How to complete this task
In the entries below, find each line with the string "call" and copy it.

Records supplied
----------------------------------------

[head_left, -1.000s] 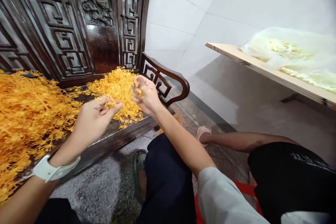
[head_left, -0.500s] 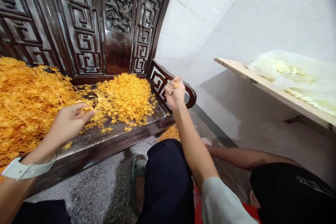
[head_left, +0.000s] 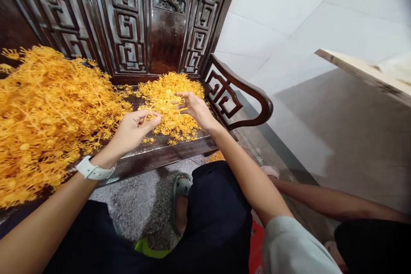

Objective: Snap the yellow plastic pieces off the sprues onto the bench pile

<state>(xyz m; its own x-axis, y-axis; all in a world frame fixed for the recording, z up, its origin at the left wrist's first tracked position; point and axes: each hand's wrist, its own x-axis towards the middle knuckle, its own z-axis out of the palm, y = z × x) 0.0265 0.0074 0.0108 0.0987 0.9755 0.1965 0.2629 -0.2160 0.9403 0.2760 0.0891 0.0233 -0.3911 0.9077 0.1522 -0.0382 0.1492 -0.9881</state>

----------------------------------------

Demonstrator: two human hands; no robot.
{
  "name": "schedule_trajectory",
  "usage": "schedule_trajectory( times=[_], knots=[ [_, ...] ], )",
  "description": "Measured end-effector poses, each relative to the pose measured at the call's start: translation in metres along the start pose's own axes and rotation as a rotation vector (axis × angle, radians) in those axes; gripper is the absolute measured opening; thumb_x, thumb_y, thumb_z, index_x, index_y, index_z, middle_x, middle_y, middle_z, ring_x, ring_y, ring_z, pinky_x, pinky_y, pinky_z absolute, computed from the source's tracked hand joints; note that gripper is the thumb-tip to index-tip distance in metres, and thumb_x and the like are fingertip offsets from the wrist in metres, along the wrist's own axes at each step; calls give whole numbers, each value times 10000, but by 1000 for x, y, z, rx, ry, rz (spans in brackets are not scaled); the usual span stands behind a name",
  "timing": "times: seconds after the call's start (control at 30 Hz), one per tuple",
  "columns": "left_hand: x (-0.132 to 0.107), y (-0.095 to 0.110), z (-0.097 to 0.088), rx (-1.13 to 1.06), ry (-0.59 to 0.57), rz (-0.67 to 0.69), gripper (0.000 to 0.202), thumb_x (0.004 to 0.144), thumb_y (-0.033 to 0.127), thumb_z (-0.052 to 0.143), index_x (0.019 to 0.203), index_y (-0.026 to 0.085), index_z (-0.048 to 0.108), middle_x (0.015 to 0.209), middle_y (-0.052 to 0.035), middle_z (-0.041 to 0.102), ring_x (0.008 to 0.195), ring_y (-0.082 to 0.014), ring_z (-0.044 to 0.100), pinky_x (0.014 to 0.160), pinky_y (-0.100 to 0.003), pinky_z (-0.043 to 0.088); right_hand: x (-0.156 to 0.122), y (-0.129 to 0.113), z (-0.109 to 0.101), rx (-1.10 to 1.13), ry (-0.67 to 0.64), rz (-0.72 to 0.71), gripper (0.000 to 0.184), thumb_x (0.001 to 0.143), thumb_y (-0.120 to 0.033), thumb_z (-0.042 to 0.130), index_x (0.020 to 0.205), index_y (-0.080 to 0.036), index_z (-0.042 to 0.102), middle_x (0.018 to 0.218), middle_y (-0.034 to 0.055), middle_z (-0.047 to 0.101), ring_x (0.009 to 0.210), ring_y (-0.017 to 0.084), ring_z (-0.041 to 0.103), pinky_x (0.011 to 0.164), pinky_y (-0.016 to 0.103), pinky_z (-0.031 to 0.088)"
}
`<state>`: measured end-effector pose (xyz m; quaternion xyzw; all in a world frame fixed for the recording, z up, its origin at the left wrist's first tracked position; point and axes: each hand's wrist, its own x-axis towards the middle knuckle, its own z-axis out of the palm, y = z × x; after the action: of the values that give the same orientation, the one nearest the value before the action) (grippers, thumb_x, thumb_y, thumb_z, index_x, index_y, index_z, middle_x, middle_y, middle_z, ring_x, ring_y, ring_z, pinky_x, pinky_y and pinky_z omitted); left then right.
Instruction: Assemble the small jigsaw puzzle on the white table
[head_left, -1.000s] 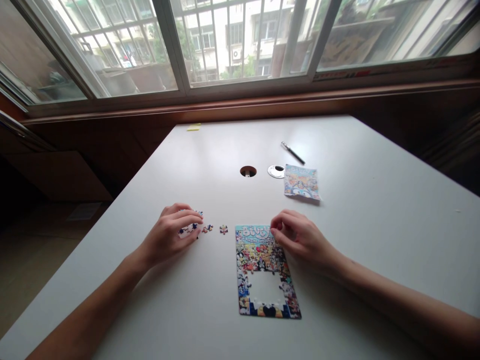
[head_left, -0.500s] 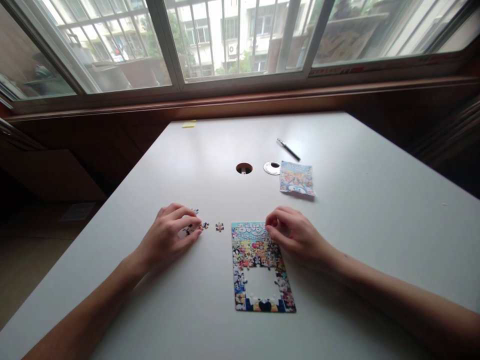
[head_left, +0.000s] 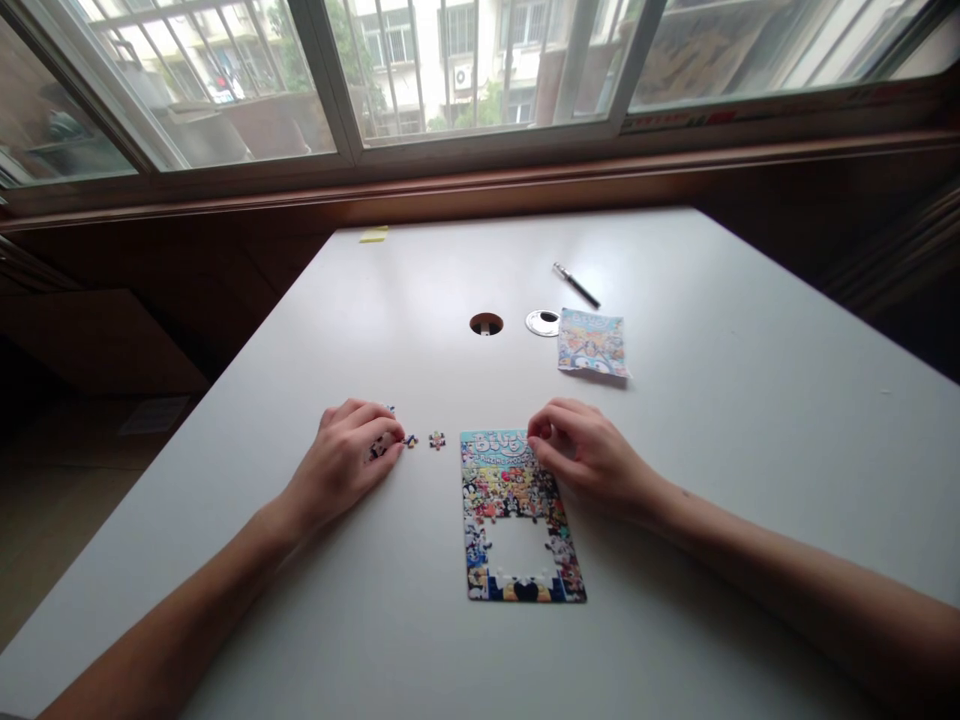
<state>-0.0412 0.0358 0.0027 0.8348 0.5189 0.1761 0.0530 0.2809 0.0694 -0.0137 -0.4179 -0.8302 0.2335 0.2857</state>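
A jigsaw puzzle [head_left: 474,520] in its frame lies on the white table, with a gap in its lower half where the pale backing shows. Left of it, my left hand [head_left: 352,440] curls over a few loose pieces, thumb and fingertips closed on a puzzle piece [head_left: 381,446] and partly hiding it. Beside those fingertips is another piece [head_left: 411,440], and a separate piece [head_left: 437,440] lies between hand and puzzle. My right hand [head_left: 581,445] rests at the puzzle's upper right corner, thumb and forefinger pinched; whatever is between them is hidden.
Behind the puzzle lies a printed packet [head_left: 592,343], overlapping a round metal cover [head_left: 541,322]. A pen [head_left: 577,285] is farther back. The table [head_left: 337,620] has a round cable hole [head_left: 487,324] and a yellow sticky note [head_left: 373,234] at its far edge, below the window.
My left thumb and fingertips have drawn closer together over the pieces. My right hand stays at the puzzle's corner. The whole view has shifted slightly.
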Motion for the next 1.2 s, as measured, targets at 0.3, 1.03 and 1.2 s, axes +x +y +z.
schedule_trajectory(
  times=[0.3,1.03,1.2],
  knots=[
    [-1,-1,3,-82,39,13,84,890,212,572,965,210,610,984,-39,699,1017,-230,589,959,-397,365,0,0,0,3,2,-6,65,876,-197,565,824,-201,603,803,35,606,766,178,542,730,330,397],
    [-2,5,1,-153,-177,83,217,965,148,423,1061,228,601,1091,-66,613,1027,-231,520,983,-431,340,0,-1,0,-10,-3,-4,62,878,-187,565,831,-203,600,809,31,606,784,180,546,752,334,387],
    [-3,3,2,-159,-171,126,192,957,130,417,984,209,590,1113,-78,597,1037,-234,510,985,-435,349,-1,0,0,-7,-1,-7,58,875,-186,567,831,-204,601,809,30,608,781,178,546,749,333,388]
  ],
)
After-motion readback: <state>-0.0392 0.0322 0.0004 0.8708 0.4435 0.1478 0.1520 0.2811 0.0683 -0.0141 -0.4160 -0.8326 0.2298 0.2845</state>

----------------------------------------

Task response
  "description": "Measured end-effector poses, each relative to the pose measured at the call's start: translation in metres along the start pose's own axes and rotation as a rotation vector (axis × angle, radians) in those axes; gripper is the absolute measured opening; thumb_x, thumb_y, thumb_z, index_x, index_y, index_z, middle_x, middle_y, middle_z, ring_x, ring_y, ring_z, pinky_x, pinky_y, pinky_z absolute, computed from the source's tracked hand joints; note that gripper is the thumb-tip to index-tip distance in metres, and thumb_x and the like are fingertip offsets from the wrist in metres, along the wrist's own axes at each step; calls give whole numbers, each value times 10000, but by 1000 for x, y, z, rx, ry, rz (spans in brackets are not scaled); the usual span stands behind a name",
  "timing": "times: seconds after the call's start (control at 30 Hz), one per tuple",

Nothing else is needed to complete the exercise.